● **PROBLEM DETAILS**:
Line by line, copy the listing below exactly.

*** COLLECTED DATA ***

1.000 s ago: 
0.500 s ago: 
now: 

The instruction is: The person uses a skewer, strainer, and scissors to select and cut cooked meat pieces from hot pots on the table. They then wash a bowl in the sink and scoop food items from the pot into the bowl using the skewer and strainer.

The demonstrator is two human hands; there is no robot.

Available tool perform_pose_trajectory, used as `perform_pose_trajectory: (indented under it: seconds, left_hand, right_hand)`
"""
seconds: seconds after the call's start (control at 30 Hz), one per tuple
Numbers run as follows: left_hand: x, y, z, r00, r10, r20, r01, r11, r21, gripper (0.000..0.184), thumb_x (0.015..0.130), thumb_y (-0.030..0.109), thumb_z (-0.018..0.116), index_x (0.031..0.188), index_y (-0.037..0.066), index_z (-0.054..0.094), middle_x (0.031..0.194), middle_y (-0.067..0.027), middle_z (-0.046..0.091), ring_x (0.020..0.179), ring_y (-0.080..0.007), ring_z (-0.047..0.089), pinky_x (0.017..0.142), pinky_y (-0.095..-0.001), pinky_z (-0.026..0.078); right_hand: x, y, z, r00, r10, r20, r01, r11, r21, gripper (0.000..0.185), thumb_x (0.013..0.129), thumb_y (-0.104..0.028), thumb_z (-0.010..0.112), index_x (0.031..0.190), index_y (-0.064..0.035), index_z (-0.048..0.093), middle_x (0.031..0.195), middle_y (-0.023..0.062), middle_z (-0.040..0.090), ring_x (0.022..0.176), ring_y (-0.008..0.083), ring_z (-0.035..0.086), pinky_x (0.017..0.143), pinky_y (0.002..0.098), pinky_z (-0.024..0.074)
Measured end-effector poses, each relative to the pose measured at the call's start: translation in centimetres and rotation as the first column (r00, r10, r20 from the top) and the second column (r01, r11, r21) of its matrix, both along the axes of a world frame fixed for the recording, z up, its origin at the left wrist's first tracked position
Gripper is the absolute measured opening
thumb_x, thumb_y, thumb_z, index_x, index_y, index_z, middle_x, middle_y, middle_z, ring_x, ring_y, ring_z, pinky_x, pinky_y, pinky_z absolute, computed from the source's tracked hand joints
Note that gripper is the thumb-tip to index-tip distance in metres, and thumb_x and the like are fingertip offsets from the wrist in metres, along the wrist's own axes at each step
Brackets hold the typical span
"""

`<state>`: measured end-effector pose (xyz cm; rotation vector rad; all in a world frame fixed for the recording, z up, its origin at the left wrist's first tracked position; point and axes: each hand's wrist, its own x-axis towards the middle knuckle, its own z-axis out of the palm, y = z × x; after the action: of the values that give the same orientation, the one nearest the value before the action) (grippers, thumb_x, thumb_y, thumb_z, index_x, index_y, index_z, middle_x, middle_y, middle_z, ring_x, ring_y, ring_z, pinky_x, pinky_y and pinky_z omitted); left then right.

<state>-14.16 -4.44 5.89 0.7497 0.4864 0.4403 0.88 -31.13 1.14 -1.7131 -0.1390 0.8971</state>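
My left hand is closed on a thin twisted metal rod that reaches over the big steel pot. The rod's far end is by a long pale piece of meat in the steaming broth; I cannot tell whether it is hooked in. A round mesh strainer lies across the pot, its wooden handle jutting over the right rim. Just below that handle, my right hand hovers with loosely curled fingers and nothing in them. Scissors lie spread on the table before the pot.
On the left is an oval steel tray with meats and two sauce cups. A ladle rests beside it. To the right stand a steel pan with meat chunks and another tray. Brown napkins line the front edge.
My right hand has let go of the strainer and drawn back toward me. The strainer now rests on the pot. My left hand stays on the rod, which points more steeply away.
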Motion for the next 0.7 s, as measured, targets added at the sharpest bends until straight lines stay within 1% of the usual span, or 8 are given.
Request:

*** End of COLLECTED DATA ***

● **ANSWER FOR THIS EXERCISE**:
1.000 s ago: 
0.500 s ago: 
now: 

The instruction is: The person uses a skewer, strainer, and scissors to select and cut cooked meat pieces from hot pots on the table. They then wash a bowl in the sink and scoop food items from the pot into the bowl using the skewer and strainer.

The demonstrator is two human hands; there is no robot.

Available tool perform_pose_trajectory, used as `perform_pose_trajectory: (indented under it: seconds, left_hand, right_hand)`
"""
seconds: seconds after the call's start (control at 30 Hz), one per tuple
Numbers run as follows: left_hand: x, y, z, r00, r10, r20, r01, r11, r21, gripper (0.000..0.184), thumb_x (0.015..0.130), thumb_y (-0.030..0.109), thumb_z (-0.018..0.116), index_x (0.031..0.188), index_y (-0.037..0.066), index_z (-0.054..0.094), middle_x (0.031..0.194), middle_y (-0.067..0.027), middle_z (-0.046..0.091), ring_x (0.020..0.179), ring_y (-0.080..0.007), ring_z (-0.047..0.089), pinky_x (0.017..0.142), pinky_y (-0.095..-0.001), pinky_z (-0.026..0.078); right_hand: x, y, z, r00, r10, r20, r01, r11, r21, gripper (0.000..0.185), thumb_x (0.013..0.129), thumb_y (-0.104..0.028), thumb_z (-0.010..0.112), index_x (0.031..0.190), index_y (-0.064..0.035), index_z (-0.048..0.093), middle_x (0.031..0.195), middle_y (-0.023..0.062), middle_z (-0.040..0.090), ring_x (0.022..0.176), ring_y (-0.008..0.083), ring_z (-0.035..0.086), pinky_x (0.017..0.143), pinky_y (0.002..0.098), pinky_z (-0.024..0.074)
Measured end-effector poses, each relative to the pose measured at the call's start: translation in centimetres and rotation as the first column (r00, r10, r20 from the top) and the second column (r01, r11, r21) of its matrix, both along the axes of a world frame fixed for the recording, z up, its origin at the left wrist's first tracked position
Gripper is the absolute measured opening
thumb_x, thumb_y, thumb_z, index_x, index_y, index_z, middle_x, middle_y, middle_z, ring_x, ring_y, ring_z, pinky_x, pinky_y, pinky_z absolute, computed from the source's tracked hand joints
Note that gripper is the thumb-tip to index-tip distance in metres, and thumb_x and the like are fingertip offsets from the wrist in metres, along the wrist's own axes at each step
Brackets hold the typical span
"""

`<state>`: measured end-effector pose (xyz cm; rotation vector rad; all in a world frame fixed for the recording, z up, its origin at the left wrist's first tracked position; point and axes: each hand's wrist, its own x-axis towards the middle knuckle, its own z-axis out of the palm, y = z × x; after the action: of the values that give the same orientation, the one nearest the value before the action) (grippers, thumb_x, thumb_y, thumb_z, index_x, index_y, index_z, middle_x, middle_y, middle_z, ring_x, ring_y, ring_z, pinky_x, pinky_y and pinky_z omitted); left then right.

<state>-14.16 -4.44 5.89 0.7497 0.4864 0.4403 0.88 -31.13 1.14 -1.7131 -0.1390 0.8971</state>
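My left hand is closed on a thin twisted metal rod that reaches over the big steel pot. The rod's far end is by a long pale piece of meat in the steaming broth; I cannot tell whether it is hooked in. A round mesh strainer lies across the pot, its wooden handle jutting over the right rim. Just below that handle, my right hand hovers with loosely curled fingers and nothing in them. Scissors lie spread on the table before the pot.
On the left is an oval steel tray with meats and two sauce cups. A ladle rests beside it. To the right stand a steel pan with meat chunks and another tray. Brown napkins line the front edge.
My right hand has let go of the strainer and drawn back toward me. The strainer now rests on the pot. My left hand stays on the rod, which points more steeply away.
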Motion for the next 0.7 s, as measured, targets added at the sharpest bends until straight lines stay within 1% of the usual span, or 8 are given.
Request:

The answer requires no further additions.